Statistical Analysis

Data are presented as mean ± standard error. SPSS version 21 software (IBM Corp., Armonk, NY, USA) and GraphPad Prism version 6.0 (La Jolla, CA, USA) were used to analyze and plot the data. Differences between the 2 groups were analyzed using the independent t test, whereas the analysis of variance test was used to compare multiple groups. The Bonferroni method of correction was applied for multiple comparisons.

RESULTS

Radiation-Induced NOX Activation and Generation of ROS

We have previously shown that single-dose radiotherapy (SDRT) induces microvascular dysfunction via activation of the ASMase/ceramide pathway.[41,42] ASMase activation triggers generation of CRMs, NOX activation, and subsequent production of ROS, resulting in microvascular dysfunction.[43] In this work, we demonstrated NOX activation in response to SDRT in BAEC (Figure 1). Using confocal microscopy, we showed that SDRT-induced co-localization of ceramide with the p47phox, NOX subunit, as early as 1 minute post-SDRT, which decreased at 5 minutes post-SDRT. These results demonstrate that SDRT induces NOX activation via ASMase/ceramide pathway and CRMs assembly, as previously demonstrated by our collaborators in these cells in response to Fas ligand and TNF-α.[26]

Figure 1.

NOX activation in response to radiotherapy in BAECs. Using confocal microscopy and staining endothelial cells with anticeramide antibody (red) and anti-p47phox (green), we showed radiation-induced co-localization of ceramide with p47phox as early as 1 minute postradiation, with a decrease after 5 minutes. The images were taken by microscope at 400× magnification. BAECs = bovine aortic endothelial cells; NOX = NADPH oxidase.

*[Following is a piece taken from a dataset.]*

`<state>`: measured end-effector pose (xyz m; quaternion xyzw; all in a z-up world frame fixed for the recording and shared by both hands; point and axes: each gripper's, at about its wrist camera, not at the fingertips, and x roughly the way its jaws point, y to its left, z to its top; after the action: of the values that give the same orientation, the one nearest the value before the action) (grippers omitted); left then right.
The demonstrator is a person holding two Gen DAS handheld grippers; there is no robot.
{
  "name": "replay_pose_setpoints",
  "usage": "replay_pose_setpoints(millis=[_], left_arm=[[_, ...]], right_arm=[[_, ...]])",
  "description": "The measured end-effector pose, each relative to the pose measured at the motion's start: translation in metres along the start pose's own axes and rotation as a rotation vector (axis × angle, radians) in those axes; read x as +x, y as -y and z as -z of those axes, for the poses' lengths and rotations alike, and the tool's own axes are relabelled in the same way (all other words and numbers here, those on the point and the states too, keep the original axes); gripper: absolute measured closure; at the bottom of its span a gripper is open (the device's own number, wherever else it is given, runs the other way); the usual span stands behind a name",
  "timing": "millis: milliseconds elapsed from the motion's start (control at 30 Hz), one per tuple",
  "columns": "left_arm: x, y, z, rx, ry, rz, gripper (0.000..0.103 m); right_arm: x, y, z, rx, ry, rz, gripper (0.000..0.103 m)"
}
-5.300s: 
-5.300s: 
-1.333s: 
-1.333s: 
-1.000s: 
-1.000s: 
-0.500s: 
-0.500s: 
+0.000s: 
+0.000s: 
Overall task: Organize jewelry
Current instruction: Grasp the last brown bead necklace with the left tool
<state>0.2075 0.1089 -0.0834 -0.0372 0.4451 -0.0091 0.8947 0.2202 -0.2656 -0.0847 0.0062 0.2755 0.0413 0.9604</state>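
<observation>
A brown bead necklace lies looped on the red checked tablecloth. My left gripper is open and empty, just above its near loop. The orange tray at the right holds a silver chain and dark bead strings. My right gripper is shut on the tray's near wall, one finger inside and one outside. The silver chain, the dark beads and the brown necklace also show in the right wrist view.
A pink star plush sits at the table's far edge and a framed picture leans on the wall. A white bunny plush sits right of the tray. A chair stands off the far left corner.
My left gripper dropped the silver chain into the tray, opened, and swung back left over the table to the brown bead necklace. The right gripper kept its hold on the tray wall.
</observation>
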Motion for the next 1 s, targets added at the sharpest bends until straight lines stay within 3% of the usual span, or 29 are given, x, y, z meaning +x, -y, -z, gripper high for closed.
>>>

Next, we evaluated whether sildenafil protected BAECs from SDRT-induced apoptosis. Figure 2 represents the results of experiments that were conducted to determine the optimal sildenafil treatment dose, radiation dose, and timing for all subsequent experiments. First, sildenafil (5 μM) added 5 minutes before 10 Gy radiation inhibited SDRT-induced apoptosis at 8 hours by 45% from 17.4% (SDRT alone) to 9.6% (SDRTþ sildenafil 5 μM) (Figure 2A). At a greater dose (10 μM), sildenafil was toxic, inducing 12.2% apoptosis in BAECs by itself, and 24.6% apoptosis in combination with 10 Gy. All subsequent experiments were therefore conducted using sildenafil at the dose of 5 μM. A time—course experiment showed that the effects of sildenafil on SDRT-induced apoptosis were not significantly improved if preincubation times were longer than 5 minutes (Figure 2B). Therefore, we continued these studies using 5 minutes of preincubation with sildenafil before SDRT. In a radiation—dose escalation experiment, the protective effect of sildenafil was most profound at 10 Gy (17.6% apoptotic cells for SDRT alone vs 8.4% for sildenafil-treated cells, yielding 43% inhibition) and also present at doses up to 20 Gy (25.6% apoptosis vs 16.7%, a 35% reduction) (Figure 2C). On the basis of these results, further experiments were conducted using sildenafil doses of 5 μM, preincubated at 5 minutes before irradiation of 10 Gy, whereas greater radiation doses were optional as similar effects were found.

Figure 2.

Sildenafil and NOX-inhibitor DPI (10 μM) inhibit radiation-induced apoptosis in BAECs. Endothelial apoptosis was scored 8 hours after irradiation using the bis-benzimide trihydrochloride staining. Panel A shows sildenafil doses between 1 and 10 μM added 5 minutes before irradiation to 10 Gy. Panel B shows sildenafil 5 μM added between 5 and 60 minutes before irradiation to 10 Gy. Panel C shows sildenafil 5 μM added 5 minutes before irradiation to 10–20 Gy. Panel D shows DPI (10 μM) added 30 minutes before irradiation to 10–15 Gy. Data are expressed as mean ± standard error from three independent experiments. *P < .05 of sildenafil-treated BAECs compared with untreated BAECs. BAECs = bovine aortic endothelial cells; DPI = diphenyleneiodonium; NOX = NADPH oxidase.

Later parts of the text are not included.